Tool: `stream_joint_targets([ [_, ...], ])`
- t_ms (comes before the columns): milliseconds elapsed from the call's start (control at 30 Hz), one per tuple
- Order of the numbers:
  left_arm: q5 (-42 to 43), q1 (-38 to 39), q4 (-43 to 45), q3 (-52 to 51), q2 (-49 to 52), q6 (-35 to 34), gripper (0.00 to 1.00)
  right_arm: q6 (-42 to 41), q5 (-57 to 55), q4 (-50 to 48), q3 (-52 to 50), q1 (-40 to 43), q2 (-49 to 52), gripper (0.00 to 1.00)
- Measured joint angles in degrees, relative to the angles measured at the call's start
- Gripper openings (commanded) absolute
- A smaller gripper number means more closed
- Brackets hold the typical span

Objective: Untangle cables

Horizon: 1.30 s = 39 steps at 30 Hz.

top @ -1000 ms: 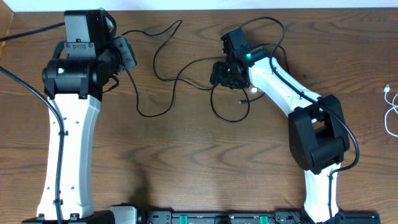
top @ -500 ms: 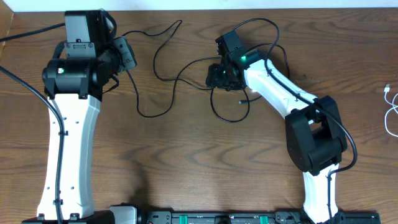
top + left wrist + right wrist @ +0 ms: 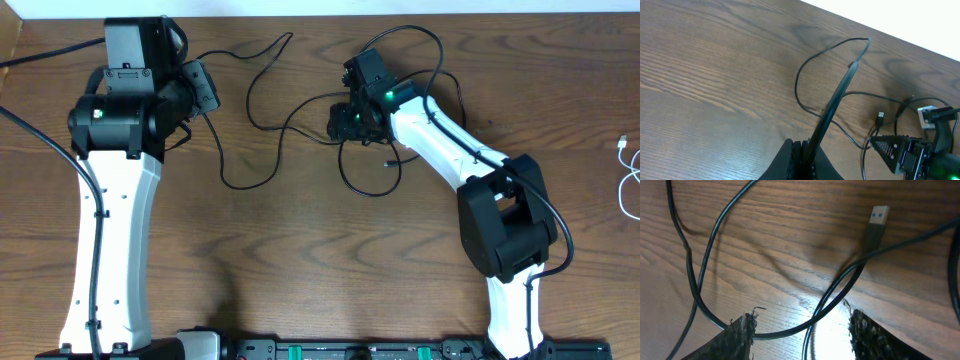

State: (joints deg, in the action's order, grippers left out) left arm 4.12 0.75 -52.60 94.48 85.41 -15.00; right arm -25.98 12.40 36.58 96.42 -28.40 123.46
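Two thin black cables lie looped and crossed on the wooden table (image 3: 300, 260). One black cable (image 3: 240, 186) runs from my left gripper (image 3: 205, 88) toward the middle. In the left wrist view the left gripper (image 3: 802, 145) is shut on that black cable (image 3: 840, 95), which rises taut from the jaws. My right gripper (image 3: 340, 122) hangs low over the crossing. Its fingers (image 3: 740, 335) stand open on either side of crossed black strands (image 3: 832, 297) without pinching them. A black USB plug (image 3: 877, 222) lies just beyond. A white cable (image 3: 626, 170) lies apart at the far right edge.
A loop of black cable (image 3: 365, 192) lies just in front of the right gripper. The right arm's own thicker black wire (image 3: 425, 32) arcs above its wrist. The right gripper (image 3: 900, 150) shows at the lower right of the left wrist view.
The right gripper has slid a little left and toward the back over the crossed cables. The left arm and its held cable have not moved.
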Motion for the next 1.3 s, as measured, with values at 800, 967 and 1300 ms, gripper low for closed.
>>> stream_joint_targets([
  [800, -0.02, 0.00, -0.04, 0.00, 0.00, 0.00, 0.08, 14.71, 2.21, -1.49, -0.07, -1.27, 0.00, 0.57],
  [967, -0.02, 0.00, -0.07, 0.00, 0.00, 0.00, 0.08, 10.86, 1.92, -1.07, -0.07, -3.50, 0.00, 0.57],
  [1300, -0.02, 0.00, -0.98, 0.00, 0.00, 0.00, 0.08, -0.26, 0.61, -0.96, -0.07, -7.65, 0.66, 0.58],
])
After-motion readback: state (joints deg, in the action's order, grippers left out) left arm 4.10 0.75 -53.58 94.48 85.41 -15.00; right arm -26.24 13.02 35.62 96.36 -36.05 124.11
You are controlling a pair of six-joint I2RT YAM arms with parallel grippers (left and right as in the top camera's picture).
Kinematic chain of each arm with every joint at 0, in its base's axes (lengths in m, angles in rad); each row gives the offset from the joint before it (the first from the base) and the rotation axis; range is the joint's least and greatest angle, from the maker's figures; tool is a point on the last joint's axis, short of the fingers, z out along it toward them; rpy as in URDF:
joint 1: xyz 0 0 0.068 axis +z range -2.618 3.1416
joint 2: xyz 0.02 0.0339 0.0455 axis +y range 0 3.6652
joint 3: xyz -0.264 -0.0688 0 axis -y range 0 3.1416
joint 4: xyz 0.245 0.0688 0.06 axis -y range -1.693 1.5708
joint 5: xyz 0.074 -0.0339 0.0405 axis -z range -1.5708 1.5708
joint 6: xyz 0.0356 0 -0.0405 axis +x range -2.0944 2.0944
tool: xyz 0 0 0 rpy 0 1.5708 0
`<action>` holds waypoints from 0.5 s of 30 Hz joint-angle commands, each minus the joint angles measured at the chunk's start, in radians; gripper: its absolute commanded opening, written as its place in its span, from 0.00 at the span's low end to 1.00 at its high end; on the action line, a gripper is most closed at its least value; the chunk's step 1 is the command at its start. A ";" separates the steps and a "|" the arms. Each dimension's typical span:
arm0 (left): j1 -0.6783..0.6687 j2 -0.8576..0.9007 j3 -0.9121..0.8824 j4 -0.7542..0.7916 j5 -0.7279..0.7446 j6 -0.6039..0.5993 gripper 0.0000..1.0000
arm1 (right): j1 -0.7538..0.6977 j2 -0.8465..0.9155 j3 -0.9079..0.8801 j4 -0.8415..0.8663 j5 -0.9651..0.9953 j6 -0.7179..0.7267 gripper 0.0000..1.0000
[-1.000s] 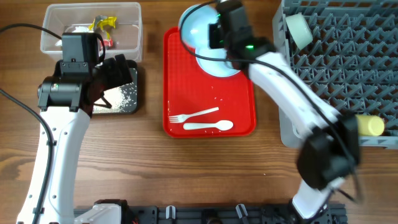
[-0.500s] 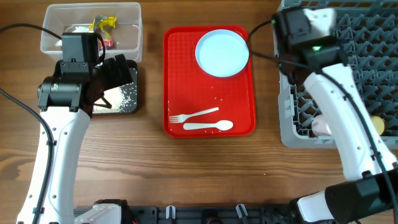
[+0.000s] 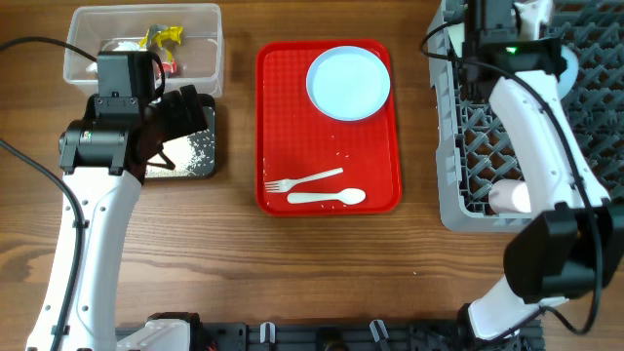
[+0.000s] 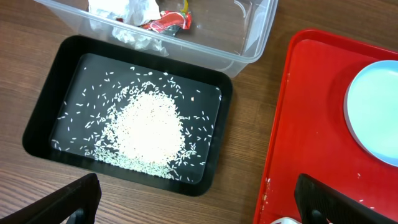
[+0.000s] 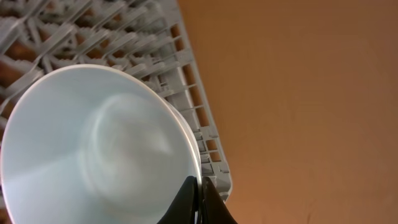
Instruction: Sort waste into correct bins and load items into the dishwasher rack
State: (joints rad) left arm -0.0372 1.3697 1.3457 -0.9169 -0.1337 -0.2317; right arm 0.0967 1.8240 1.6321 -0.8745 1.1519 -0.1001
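Observation:
My right gripper is shut on the rim of a light-blue bowl and holds it tilted over the far part of the grey-blue dishwasher rack; the bowl's edge shows in the overhead view. My left gripper is open and empty, above the table beside the black tub that holds white rice grains. The clear tub holds tissue, a red wrapper and a yellow wrapper. A whitish cup lies in the rack. The yellow cup is out of view.
A red tray lies in the middle with the large light-blue plate, a white fork and a white spoon on it. A few grains lie on the tray. Cables run along the left edge.
My right arm swung from over the tray to the far part of the rack, carrying the bowl. The left arm has not moved.

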 commanded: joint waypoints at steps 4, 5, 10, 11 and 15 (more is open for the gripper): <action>0.005 0.001 0.003 0.003 -0.002 -0.012 1.00 | 0.037 0.090 -0.004 -0.010 0.037 -0.030 0.04; 0.005 0.001 0.003 0.002 -0.002 -0.012 1.00 | 0.038 0.101 -0.005 -0.012 0.037 -0.029 0.04; 0.005 0.001 0.003 0.002 -0.002 -0.012 1.00 | 0.040 0.116 -0.005 -0.055 -0.015 0.019 0.04; 0.005 0.001 0.003 0.002 -0.002 -0.012 1.00 | 0.040 0.116 -0.005 -0.069 -0.036 0.040 0.04; 0.005 0.001 0.003 0.003 -0.002 -0.012 1.00 | 0.042 0.116 -0.005 -0.100 -0.102 0.083 0.04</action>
State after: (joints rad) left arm -0.0372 1.3697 1.3457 -0.9169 -0.1337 -0.2317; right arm 0.1349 1.9266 1.6318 -0.9585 1.1076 -0.0727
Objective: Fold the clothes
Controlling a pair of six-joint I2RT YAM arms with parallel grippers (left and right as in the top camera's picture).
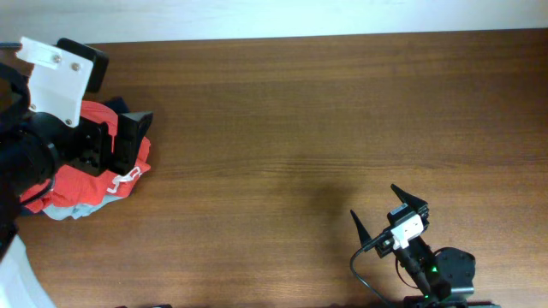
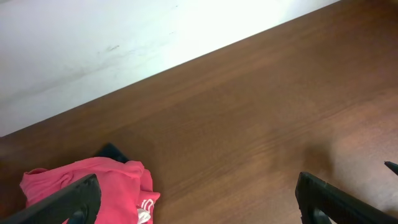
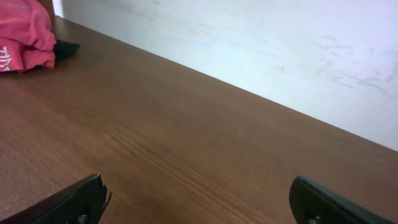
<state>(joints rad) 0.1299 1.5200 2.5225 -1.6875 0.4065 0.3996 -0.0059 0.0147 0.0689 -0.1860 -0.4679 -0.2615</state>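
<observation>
The table is brown wood with fine, darker grain. At its left edge lies a red shirt with white print, touching a pale blue garment and a navy garment.

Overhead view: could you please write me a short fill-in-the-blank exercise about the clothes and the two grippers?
1. The clothes show mostly ___ fabric on top.
2. The left gripper above them has its jaws ___.
3. The right gripper holds ___.
Missing words: red; open; nothing.
</observation>
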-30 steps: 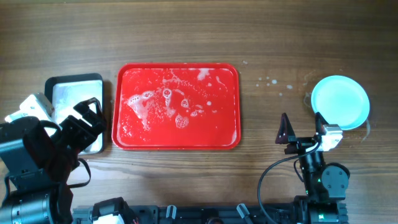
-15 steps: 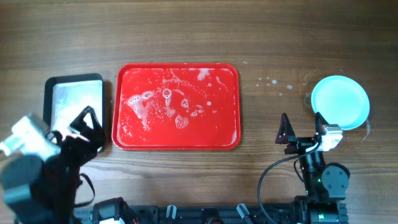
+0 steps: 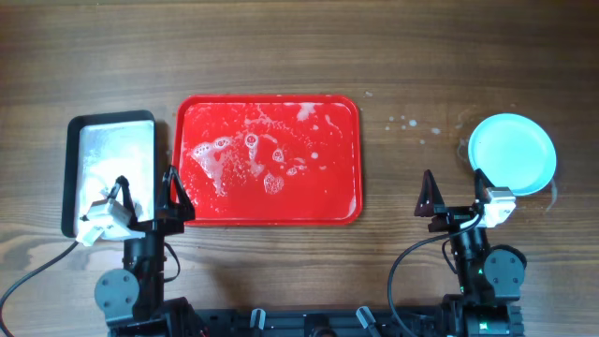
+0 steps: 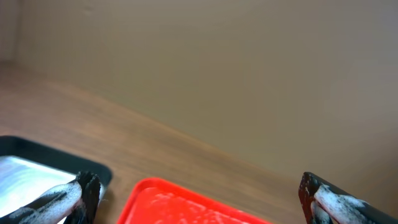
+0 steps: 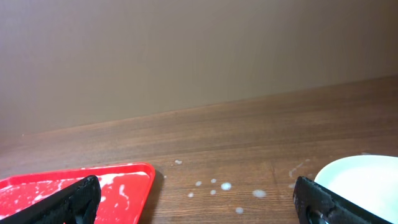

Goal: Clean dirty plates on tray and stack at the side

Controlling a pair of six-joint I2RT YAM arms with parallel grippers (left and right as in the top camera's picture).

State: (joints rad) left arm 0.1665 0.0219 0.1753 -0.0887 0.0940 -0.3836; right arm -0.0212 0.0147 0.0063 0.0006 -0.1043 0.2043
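The plates (image 3: 511, 153) lie right of the foam-streaked red tray (image 3: 266, 161), well apart from it. Overhead shows them whole, the right wrist only a rim. Left gripper (image 3: 146, 185) and right gripper (image 3: 454, 187) fingers apart, empty

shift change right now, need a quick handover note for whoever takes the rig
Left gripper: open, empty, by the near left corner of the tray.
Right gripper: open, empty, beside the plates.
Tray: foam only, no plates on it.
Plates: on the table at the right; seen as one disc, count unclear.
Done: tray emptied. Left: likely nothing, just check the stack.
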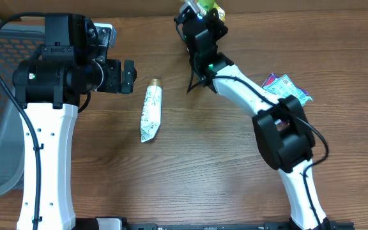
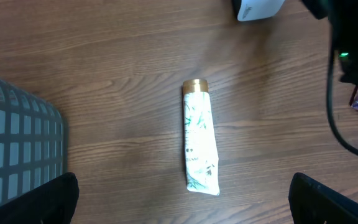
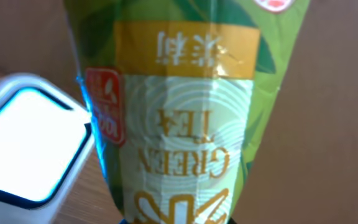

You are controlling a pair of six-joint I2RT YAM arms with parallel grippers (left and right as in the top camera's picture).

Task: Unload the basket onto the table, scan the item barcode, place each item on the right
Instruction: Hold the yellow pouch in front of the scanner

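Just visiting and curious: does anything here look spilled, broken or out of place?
Nothing stands out. The tube lies flat on the table, slightly slanted but intact, and the right hand holds a green tea packet beside the white scanner. No spill shows.

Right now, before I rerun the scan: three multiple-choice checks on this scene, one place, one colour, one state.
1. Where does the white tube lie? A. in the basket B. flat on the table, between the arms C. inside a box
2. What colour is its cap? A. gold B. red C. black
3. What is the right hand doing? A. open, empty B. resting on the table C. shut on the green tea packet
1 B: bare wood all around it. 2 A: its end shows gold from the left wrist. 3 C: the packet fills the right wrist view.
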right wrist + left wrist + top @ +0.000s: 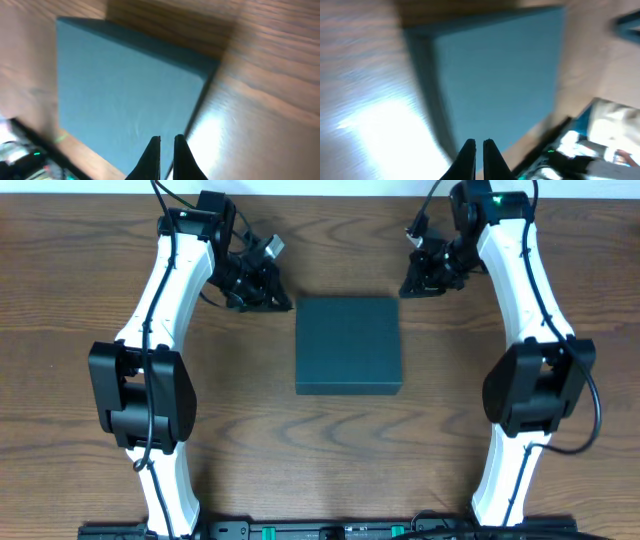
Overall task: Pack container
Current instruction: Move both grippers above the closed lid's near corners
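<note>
The container (pixel 348 345) is a dark teal square box lying flat at the table's middle with its lid down. It fills much of the left wrist view (pixel 495 75) and the right wrist view (pixel 125 95). My left gripper (pixel 278 302) hovers just off the box's far left corner, shut, with nothing between its fingers (pixel 479 145). Off the far right corner my right gripper (pixel 410 288) is shut and empty too (pixel 167 139). Neither one touches the box.
The wooden table (pixel 90 240) runs all around the box. Both white arms stand along the sides, the left (pixel 150 380) and the right (pixel 535 370). A black rail (pixel 330 530) lines the front edge.
</note>
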### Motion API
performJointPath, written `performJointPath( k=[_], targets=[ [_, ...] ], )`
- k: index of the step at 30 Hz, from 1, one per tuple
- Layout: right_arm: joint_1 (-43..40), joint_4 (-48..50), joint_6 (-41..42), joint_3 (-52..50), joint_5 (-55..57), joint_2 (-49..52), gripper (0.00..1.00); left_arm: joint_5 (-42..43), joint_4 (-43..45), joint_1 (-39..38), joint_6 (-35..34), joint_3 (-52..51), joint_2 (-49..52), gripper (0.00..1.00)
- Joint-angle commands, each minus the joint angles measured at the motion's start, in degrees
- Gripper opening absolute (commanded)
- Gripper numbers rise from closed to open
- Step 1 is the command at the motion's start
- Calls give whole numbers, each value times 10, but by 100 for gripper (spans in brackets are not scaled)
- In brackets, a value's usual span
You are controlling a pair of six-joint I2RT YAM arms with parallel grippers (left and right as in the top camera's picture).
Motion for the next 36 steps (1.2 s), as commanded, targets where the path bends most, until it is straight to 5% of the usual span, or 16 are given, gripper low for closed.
performJointPath(
  k=[1,9,28,36],
  targets=[
    [26,-10,39,11,103,-43,1,-160,-21,0,19,9,-47,6],
    [94,-45,88,10,211,-96,1,-320,-31,0,-1,8,-146,6],
    [182,-98,210,9,364,-233,1,-351,-46,-133,-32,-6,-230,6],
    [181,-62,210,-36,386,-278,1,-350,60,-160,-31,-72,-228,6]
  ],
)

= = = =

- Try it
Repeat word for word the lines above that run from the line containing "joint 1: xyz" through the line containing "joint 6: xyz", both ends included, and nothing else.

- Expected answer
joint 1: xyz 0 0 0.068 axis +z range -2.618 3.1416
joint 2: xyz 0.02 0.0339 0.0455 axis +y range 0 3.6652
joint 3: xyz -0.264 -0.0688 0 axis -y range 0 3.1416
joint 4: xyz 0.245 0.0688 0.06 axis -y range -1.693 1.5708
joint 5: xyz 0.074 -0.0339 0.0405 axis -z range -1.5708 1.5708
joint 6: xyz 0.0356 0 -0.0405 axis +x range -2.0944 2.0944

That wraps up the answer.